• **Task directions**: Nothing but an exact copy is asked for: the lines in the material below from the one with "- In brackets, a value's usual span" through the one with "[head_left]", pictures excluded.

(Beginning of Data for review)

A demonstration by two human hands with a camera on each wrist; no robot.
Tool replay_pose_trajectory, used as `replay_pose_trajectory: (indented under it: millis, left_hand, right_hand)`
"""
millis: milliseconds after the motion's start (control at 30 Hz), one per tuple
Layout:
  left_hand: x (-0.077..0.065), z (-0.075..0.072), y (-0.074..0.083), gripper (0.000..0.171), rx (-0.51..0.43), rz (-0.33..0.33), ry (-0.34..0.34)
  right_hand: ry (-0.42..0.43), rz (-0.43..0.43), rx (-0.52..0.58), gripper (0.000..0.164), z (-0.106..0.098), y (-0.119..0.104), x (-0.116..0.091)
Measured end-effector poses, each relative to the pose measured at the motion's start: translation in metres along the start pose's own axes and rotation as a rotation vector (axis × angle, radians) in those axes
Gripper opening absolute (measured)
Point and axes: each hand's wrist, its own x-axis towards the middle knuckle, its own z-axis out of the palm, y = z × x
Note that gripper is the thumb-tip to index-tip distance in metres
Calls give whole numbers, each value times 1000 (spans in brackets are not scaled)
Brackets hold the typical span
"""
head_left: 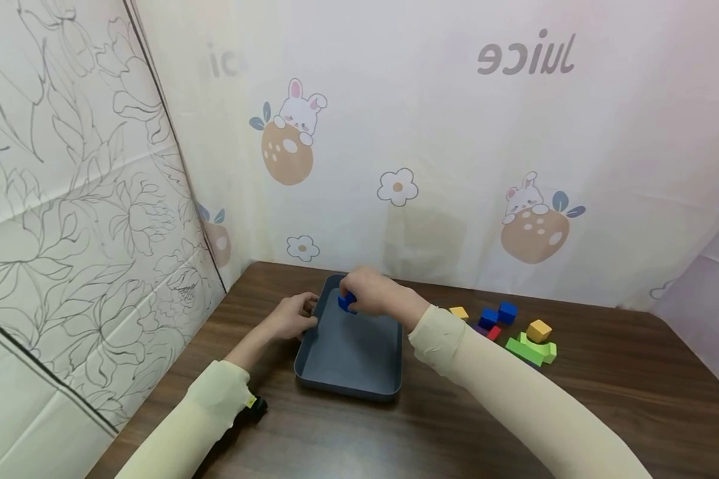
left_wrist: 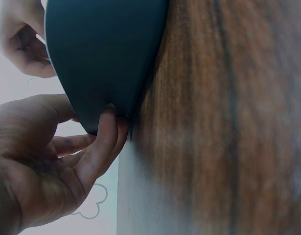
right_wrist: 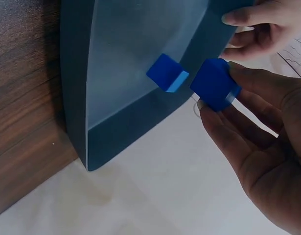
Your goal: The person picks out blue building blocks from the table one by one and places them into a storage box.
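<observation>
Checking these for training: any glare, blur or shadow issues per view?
Head: pale sheen on the table near the bottom edge, soft shadow on the backdrop; left wrist: hazy, tabletop grain soft toward the right edge; right wrist: held blue block fairly crisp, right hand mostly shaded.

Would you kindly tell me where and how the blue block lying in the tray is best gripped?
Probably by two opposite sides, from above: the blue block is flat-faced, and the tray has raised walls but an open top.
</observation>
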Motion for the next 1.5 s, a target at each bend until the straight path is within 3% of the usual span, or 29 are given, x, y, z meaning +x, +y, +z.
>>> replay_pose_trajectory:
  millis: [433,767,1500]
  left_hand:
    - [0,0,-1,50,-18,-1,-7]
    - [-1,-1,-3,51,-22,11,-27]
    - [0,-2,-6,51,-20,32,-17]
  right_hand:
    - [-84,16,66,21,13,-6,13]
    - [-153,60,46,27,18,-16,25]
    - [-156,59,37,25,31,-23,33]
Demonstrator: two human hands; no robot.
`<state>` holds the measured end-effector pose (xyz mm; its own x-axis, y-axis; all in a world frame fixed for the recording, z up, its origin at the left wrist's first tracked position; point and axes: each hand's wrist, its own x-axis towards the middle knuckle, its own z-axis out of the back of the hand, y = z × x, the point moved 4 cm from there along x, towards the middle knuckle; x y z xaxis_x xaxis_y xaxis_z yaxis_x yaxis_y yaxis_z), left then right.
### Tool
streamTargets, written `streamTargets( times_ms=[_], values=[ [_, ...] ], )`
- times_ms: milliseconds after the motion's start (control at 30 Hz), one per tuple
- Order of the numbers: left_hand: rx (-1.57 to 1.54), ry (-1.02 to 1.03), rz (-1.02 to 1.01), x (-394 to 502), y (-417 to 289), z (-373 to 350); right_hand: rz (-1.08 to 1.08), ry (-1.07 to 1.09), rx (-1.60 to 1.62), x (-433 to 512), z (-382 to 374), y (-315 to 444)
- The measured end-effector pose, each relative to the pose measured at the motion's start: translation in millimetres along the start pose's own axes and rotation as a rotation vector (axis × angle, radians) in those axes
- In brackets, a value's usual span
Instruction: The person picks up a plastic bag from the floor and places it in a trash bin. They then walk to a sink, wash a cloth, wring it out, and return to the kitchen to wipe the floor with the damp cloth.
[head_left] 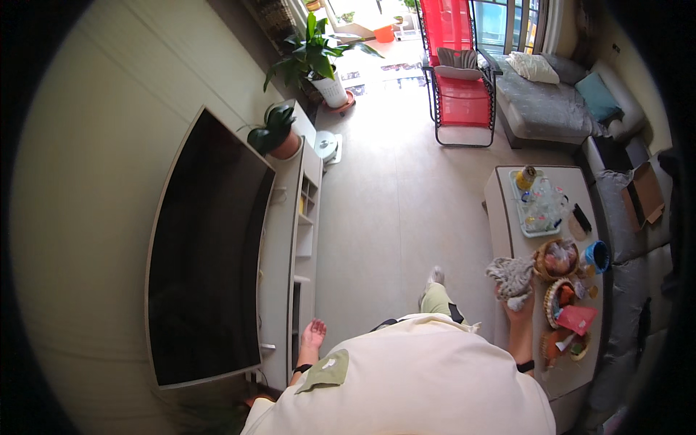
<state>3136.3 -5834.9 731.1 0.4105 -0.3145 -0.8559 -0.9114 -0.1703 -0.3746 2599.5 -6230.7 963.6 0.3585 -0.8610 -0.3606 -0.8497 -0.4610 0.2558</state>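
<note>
My right hand (521,312) grips a bunched grey and white cloth (510,276), held over the near side of the light coffee table (503,228). Much of that hand is hidden beneath the cloth. Close by on the tabletop stand a wicker basket (538,266) with a plastic bag in it and a second basket (550,304) beside a pink packet (577,319). My left hand (314,333) hangs empty near the long white TV cabinet (280,244), its palm showing and its fingers loosely apart.
A tray of glasses (516,212), a blue-lined bin (598,256) and a black remote-like object (582,217) are on the table. A grey sofa (625,277) runs along the right. Ahead stands a red folding recliner (463,103); potted plants (283,144) and a large television (212,255) line the left.
</note>
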Motion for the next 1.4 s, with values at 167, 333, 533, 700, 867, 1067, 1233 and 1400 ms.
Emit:
streamTargets(
  times_ms=[167, 333, 533, 700, 867, 1067, 1233, 1400],
  values=[
    [0.132, 0.078, -0.009, 74.0, -26.2, -172.6, 0.036, -0.088, 0.12, 128.1, -17.1, 8.8],
    [0.295, 0.184, 0.021, 124.8, -37.9, -261.5, -0.018, 0.091, -0.014, 307.5, -103.9, 15.7],
    [0.102, 0.053, 0.114, 208.7, -77.3, -356.3, -0.149, 0.238, -0.108, 527.1, -234.0, 1.1],
    [0.113, 0.035, 0.173, 299.0, -125.7, -465.7, -0.189, 0.118, -0.058, 683.7, -282.2, -24.1],
    [0.324, 0.169, 0.266, 372.6, -194.5, -657.2, -0.086, 0.116, -0.044, 789.8, -325.6, -13.2],
    [0.382, 0.305, -0.039, 419.3, -270.5, -1002.4, 0.038, 0.054, -0.076, 930.3, -355.4, 27.9],
    [0.393, 0.575, 0.003, 422.6, -286.2, -1257.0, 0.051, 0.077, -0.066, 1079.4, -397.7, 51.8],
    [0.385, 0.659, 0.024, 424.7, -315.1, -1452.8, -0.08, 0.132, -0.075, 1255.6, -505.3, 69.5]
  ],
)
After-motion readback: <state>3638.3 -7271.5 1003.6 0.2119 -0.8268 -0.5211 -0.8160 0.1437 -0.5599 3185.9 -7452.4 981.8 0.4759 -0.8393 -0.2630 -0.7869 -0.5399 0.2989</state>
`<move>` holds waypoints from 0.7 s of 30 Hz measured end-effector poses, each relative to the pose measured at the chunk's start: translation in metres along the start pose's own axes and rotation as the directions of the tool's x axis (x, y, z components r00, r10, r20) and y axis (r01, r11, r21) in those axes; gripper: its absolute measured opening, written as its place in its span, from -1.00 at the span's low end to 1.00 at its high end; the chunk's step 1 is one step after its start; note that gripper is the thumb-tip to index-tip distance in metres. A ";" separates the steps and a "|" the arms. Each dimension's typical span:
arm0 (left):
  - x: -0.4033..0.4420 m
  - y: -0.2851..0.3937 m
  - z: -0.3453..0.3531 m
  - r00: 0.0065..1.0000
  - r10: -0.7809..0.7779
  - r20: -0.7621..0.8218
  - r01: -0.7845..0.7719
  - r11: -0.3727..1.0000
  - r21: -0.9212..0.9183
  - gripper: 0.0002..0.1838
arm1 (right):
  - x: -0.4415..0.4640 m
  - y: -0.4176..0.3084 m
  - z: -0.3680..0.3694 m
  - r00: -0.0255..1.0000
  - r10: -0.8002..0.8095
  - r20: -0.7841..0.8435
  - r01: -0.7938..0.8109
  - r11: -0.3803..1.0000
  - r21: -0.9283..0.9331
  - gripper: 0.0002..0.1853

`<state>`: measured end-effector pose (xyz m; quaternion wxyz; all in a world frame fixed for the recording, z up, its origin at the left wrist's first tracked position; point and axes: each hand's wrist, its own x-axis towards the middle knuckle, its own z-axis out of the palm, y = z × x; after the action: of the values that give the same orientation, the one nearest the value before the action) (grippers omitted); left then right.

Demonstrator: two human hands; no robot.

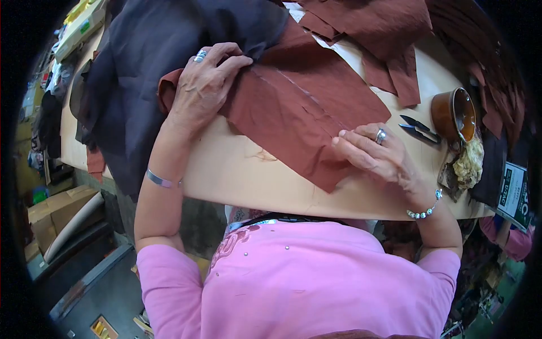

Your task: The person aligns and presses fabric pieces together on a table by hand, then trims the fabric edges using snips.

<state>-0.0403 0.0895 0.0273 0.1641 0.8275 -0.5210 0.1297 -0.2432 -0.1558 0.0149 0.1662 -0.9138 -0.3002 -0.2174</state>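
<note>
A reddish-brown cloth (305,107) with a pale line along its middle lies slantwise on the light table (254,181). At its upper left, my left hand (210,85) has its fingers bent and pinches the fabric where it meets a dark cloth (135,51). My right hand (375,152) rests on the lower right part of the brown cloth, thumb and fingertips pressed together at the end of the pale line. Loose threads (262,156) lie on the table below the cloth.
Black thread snips (419,130) lie right of my right hand, beside a brown glazed pot (451,116) and a crumpled yellowish wad (468,164). More brown cloth (367,28) is heaped at the back. Cardboard boxes (59,214) stand at the lower left. Another person's arm (502,233) shows at right.
</note>
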 end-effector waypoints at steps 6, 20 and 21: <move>-0.009 0.008 -0.010 0.998 0.003 0.066 0.009 0.984 -0.177 -0.83 | 0.008 -0.015 -0.036 0.953 0.160 0.257 -0.203 0.968 0.148 -0.58; 0.005 0.026 -0.029 0.939 -0.269 0.214 0.260 0.963 0.067 -0.74 | 0.097 0.014 0.062 0.995 0.067 -0.073 -0.040 0.947 0.317 -0.73; 0.004 0.021 -0.028 0.938 -0.254 0.236 0.254 0.967 0.032 -0.67 | 0.098 0.015 0.067 0.992 0.083 -0.091 -0.049 0.944 0.325 -0.72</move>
<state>-0.0589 0.0894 0.0576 0.1154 0.8974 -0.4258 0.0072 -0.1433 -0.0917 0.0042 0.3359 -0.8713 -0.2919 -0.2069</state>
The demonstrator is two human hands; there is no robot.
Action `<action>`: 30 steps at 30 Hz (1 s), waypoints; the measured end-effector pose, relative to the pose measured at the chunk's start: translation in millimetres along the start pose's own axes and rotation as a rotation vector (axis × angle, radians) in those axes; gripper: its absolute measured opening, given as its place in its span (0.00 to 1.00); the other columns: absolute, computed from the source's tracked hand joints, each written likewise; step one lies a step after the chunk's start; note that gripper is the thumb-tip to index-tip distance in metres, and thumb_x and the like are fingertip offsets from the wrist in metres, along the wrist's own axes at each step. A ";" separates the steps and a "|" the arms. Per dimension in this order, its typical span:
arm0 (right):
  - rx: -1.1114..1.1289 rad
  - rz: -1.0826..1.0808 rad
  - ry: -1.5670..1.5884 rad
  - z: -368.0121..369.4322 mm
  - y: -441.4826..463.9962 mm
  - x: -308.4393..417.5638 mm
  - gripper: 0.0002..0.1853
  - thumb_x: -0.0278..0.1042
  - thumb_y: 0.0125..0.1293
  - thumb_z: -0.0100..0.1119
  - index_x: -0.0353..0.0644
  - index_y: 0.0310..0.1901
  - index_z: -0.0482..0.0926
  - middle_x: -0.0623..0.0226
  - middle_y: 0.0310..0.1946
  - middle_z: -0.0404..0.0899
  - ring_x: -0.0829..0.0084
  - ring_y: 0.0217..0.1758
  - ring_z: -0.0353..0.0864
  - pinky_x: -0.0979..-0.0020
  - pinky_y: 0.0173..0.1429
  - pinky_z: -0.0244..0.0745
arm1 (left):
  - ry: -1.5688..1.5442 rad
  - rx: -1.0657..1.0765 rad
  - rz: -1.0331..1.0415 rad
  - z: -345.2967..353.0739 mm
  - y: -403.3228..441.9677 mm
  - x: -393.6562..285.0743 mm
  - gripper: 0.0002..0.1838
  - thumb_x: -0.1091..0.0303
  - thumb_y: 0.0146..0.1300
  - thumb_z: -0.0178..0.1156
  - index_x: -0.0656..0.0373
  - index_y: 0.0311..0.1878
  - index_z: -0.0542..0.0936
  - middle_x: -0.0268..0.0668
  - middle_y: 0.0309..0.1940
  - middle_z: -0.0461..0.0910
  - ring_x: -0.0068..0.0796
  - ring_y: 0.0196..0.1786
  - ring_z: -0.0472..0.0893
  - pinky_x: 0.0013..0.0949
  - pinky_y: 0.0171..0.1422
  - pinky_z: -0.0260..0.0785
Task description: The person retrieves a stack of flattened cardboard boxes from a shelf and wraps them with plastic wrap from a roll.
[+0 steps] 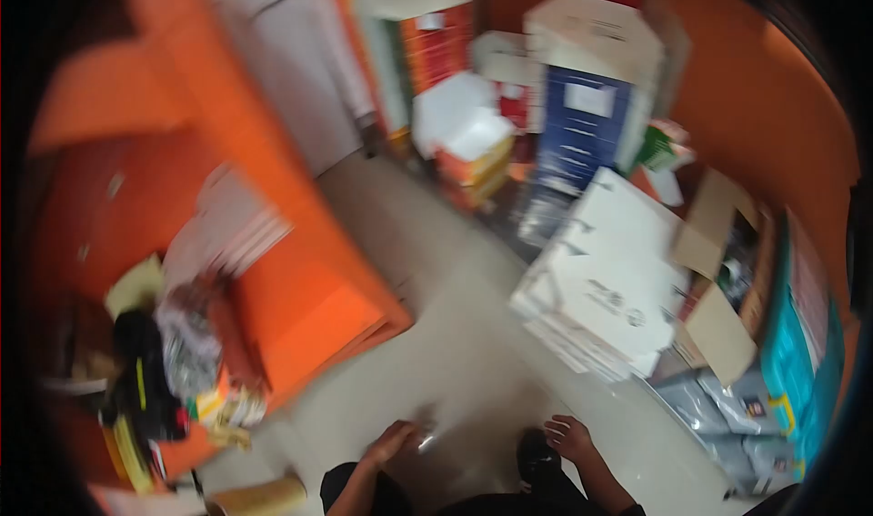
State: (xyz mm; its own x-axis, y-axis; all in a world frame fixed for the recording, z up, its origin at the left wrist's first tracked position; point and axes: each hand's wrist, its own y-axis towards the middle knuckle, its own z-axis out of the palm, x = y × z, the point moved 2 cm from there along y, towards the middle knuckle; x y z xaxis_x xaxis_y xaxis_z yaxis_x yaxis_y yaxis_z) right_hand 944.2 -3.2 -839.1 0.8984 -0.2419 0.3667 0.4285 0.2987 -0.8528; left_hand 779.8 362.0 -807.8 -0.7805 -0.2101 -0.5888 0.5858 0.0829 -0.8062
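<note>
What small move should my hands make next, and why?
I'd probably move your right hand toward the stack of flat white printed cardboard: that hand looks empty and is the nearer one, while a small, blurred, shiny thing shows beside your left hand.

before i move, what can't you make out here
Head view: left hand, motion blur hides whether its grip holds the shiny spot beside it.
Head view: cardboard box, its flaps and blur hide exactly what is inside.
Head view: blue box, lettering too blurred and small to read.
Head view: white stack, blur hides what its print says.
Head view: tan roll, lower part cut off by the bottom edge.
</note>
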 end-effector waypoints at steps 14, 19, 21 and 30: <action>0.511 -0.166 -0.942 219.8 -8.5 28.2 0.09 0.36 0.61 0.49 0.42 0.40 0.70 0.64 0.32 0.77 0.73 0.32 0.75 0.73 0.38 0.69 | 0.720 -0.546 0.048 -21.0 -215.2 45.9 0.33 0.39 0.58 0.47 0.62 0.52 0.68 0.51 0.47 0.73 0.48 0.50 0.73 0.42 0.55 0.64; 0.703 -0.963 -1.222 340.9 -5.0 29.6 0.17 0.33 0.58 0.55 0.38 0.47 0.66 0.59 0.38 0.74 0.67 0.41 0.74 0.67 0.46 0.69 | 0.581 -1.022 0.054 34.5 -324.9 49.7 0.31 0.42 0.59 0.51 0.64 0.50 0.70 0.51 0.43 0.75 0.48 0.47 0.75 0.41 0.54 0.66; 0.425 -1.723 -0.982 395.4 -32.4 33.4 0.30 0.32 0.55 0.61 0.34 0.55 0.58 0.51 0.51 0.64 0.60 0.54 0.67 0.59 0.58 0.62 | 0.344 -0.975 0.063 64.3 -357.2 39.5 0.27 0.48 0.59 0.55 0.64 0.49 0.71 0.49 0.44 0.75 0.46 0.50 0.74 0.37 0.56 0.65; 0.456 -1.681 -0.829 493.6 -47.7 71.4 0.36 0.36 0.55 0.62 0.26 0.59 0.54 0.43 0.48 0.69 0.49 0.51 0.72 0.61 0.55 0.66 | 0.589 -0.762 0.093 55.0 -392.9 -44.4 0.22 0.53 0.60 0.56 0.63 0.47 0.70 0.45 0.42 0.76 0.41 0.47 0.76 0.37 0.52 0.68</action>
State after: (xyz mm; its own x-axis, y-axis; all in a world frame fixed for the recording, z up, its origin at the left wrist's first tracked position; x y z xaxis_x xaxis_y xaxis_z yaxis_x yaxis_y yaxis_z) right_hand 1035.7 421.0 -588.7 -0.6439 -0.1036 0.7580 0.6366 0.4770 0.6060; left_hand 596.3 285.2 -461.7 -0.8437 0.3342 -0.4201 0.5143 0.7274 -0.4542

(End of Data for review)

• **Exercise solution**:
- In brackets, a value's usual span
Instruction: The person picks up a plastic bag from the floor and places it in a trash bin. They then walk to a sink, wash a cloth, wring it out, and return to the kitchen to wipe the floor with the damp cloth.
[head_left] 

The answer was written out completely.